Exercise instructions:
State how many lines of the data contain the word "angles", and write nothing besides the number.

[Data segment Boundary: Start]

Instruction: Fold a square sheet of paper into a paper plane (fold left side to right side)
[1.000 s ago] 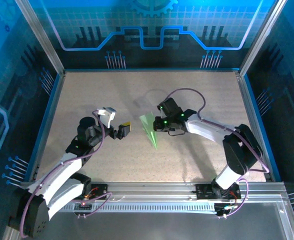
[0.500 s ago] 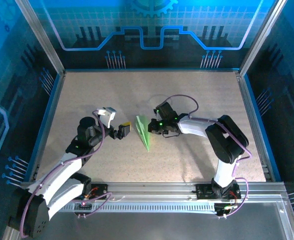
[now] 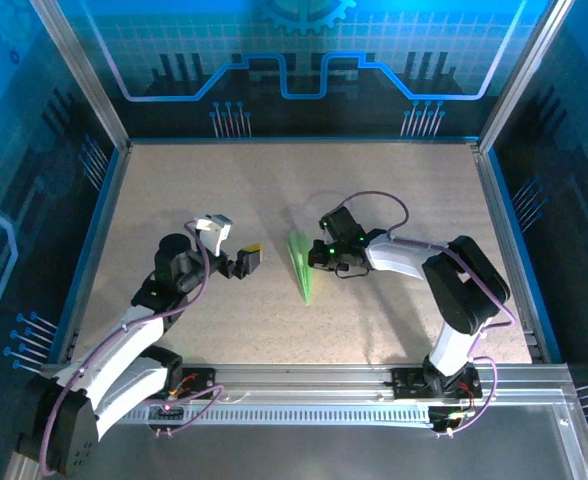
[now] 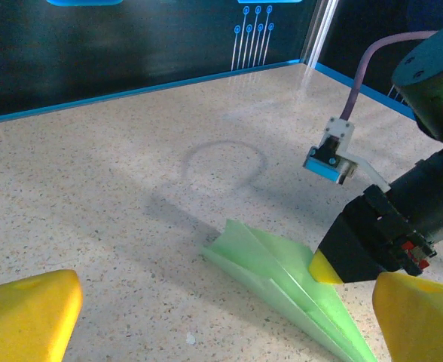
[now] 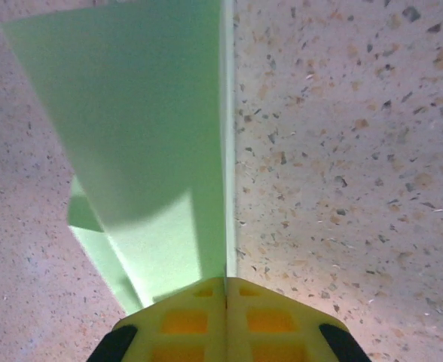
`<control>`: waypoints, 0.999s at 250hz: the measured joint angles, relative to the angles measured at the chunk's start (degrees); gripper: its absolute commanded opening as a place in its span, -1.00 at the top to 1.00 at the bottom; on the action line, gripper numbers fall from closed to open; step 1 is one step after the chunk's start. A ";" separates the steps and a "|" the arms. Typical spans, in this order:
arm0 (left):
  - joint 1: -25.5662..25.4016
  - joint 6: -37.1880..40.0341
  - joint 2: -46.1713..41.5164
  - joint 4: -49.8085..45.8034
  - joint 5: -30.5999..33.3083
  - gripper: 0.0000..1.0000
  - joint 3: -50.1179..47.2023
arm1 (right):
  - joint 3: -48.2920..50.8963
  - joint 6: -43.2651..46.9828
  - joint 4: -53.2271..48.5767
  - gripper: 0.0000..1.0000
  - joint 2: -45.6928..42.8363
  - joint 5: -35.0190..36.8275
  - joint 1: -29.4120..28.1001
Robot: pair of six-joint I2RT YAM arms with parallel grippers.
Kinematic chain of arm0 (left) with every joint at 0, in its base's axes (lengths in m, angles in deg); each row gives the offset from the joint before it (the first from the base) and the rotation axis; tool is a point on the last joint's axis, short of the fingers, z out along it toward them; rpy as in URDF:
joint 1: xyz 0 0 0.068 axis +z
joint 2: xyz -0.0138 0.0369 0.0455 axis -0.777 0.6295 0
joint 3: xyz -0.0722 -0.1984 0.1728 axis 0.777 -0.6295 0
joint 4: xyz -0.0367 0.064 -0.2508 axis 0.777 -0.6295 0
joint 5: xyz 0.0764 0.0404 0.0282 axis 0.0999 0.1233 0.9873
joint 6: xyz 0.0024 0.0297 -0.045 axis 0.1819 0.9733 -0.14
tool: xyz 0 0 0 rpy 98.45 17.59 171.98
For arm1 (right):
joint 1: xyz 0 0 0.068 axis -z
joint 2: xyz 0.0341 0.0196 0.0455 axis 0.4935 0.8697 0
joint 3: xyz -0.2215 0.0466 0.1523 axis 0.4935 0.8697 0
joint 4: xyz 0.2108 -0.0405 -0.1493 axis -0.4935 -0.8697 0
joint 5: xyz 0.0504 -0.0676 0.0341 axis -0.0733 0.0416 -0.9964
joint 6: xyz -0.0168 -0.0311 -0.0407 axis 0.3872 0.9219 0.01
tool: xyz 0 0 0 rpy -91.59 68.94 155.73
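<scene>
Top view: one paper plane (image 3: 301, 266), two arms, two claws. The plane is on the speckled tabletop (image 3: 174, 180), narrow end toward the arm bases. The right claw (image 3: 317, 254) is at the plane's right edge, touching it, and that edge is hidden under the claw. The left claw (image 3: 251, 259) is left of the plane, apart from it, holding nothing.

Left wrist view: the left claw's two yellow fingers (image 4: 27, 313) sit at opposite lower corners, spread wide, both cut off by the frame. The plane lies beyond them, wide end on the tabletop, pointed end cut off at the bottom edge. The right claw's yellow tip pinches the plane's raised fold.

Right wrist view: two yellow fingers (image 5: 184, 320) are pressed together on the plane's centre fold, paper pinched between them. The plane's far end runs out of frame at the top; the finger bases are cut off below.
</scene>
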 measured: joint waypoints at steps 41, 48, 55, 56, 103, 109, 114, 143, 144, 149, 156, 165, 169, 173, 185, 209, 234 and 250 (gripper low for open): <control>0.00 0.00 0.00 0.00 -0.02 -1.00 0.00 | 0.44 0.31 -0.96 0.87 -1.36 0.85 0.68; 0.00 0.00 0.02 0.00 -0.07 -1.00 0.00 | 0.52 0.42 -1.18 0.86 -1.42 1.01 0.83; 0.00 0.00 0.02 0.00 -0.20 -1.00 0.00 | 0.66 0.44 -1.38 0.84 -1.44 1.07 0.92; 0.00 0.00 0.02 0.00 -0.20 -1.00 0.00 | 0.68 0.46 -1.38 0.84 -1.44 1.07 0.94; 0.00 0.00 0.07 0.00 -0.39 -1.00 0.00 | 1.70 1.01 -2.56 0.76 -1.51 1.31 1.05; 0.00 0.00 0.07 0.00 -0.39 -1.00 0.00 | 1.81 1.05 -2.67 0.73 -1.51 1.38 1.05; 0.00 0.00 0.07 0.00 -0.39 -1.00 0.00 | 1.88 1.07 -2.73 0.72 -1.51 1.46 1.05; 0.00 0.00 0.07 0.00 -0.39 -1.00 0.00 | 2.21 1.07 -2.95 0.65 -1.55 1.70 1.05; 0.00 0.00 0.07 0.00 -0.39 -1.00 0.00 | 2.21 1.07 -2.93 0.65 -1.55 1.73 1.05; 0.00 0.00 0.07 0.00 -0.39 -1.00 0.00 | 2.21 1.07 -2.93 0.63 -1.55 1.79 1.05; 0.00 0.00 0.07 0.00 -0.39 -1.00 0.00 | 2.21 1.11 -2.95 0.61 -1.55 1.90 1.05; 0.00 0.00 0.07 0.00 -0.39 -1.00 0.00 | 2.21 1.14 -3.04 0.58 -1.66 1.97 1.05; 0.00 0.00 0.07 0.00 -0.39 -1.00 0.00 | 2.21 1.22 -3.13 0.56 -1.75 2.08 1.05; 0.00 0.00 0.07 0.00 -0.39 -1.00 0.00 | 2.21 1.31 -3.26 0.54 -1.84 2.12 1.05; 0.00 0.00 0.07 0.00 -0.39 -1.00 0.00 | 2.21 1.44 -3.56 0.48 -2.21 2.14 1.05; 0.00 0.00 0.07 0.00 -0.39 -1.00 0.00 | 2.19 2.14 -4.72 0.31 -3.50 2.58 1.05; 0.00 0.00 0.07 0.00 -0.39 -1.00 0.00 | 1.97 3.08 -7.37 0.13 -5.42 3.87 1.05; 0.00 0.00 0.07 -0.02 -0.39 -1.00 0.00 | 1.16 3.91 -9.92 0.05 -6.62 4.66 1.05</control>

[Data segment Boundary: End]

Result for this task:
2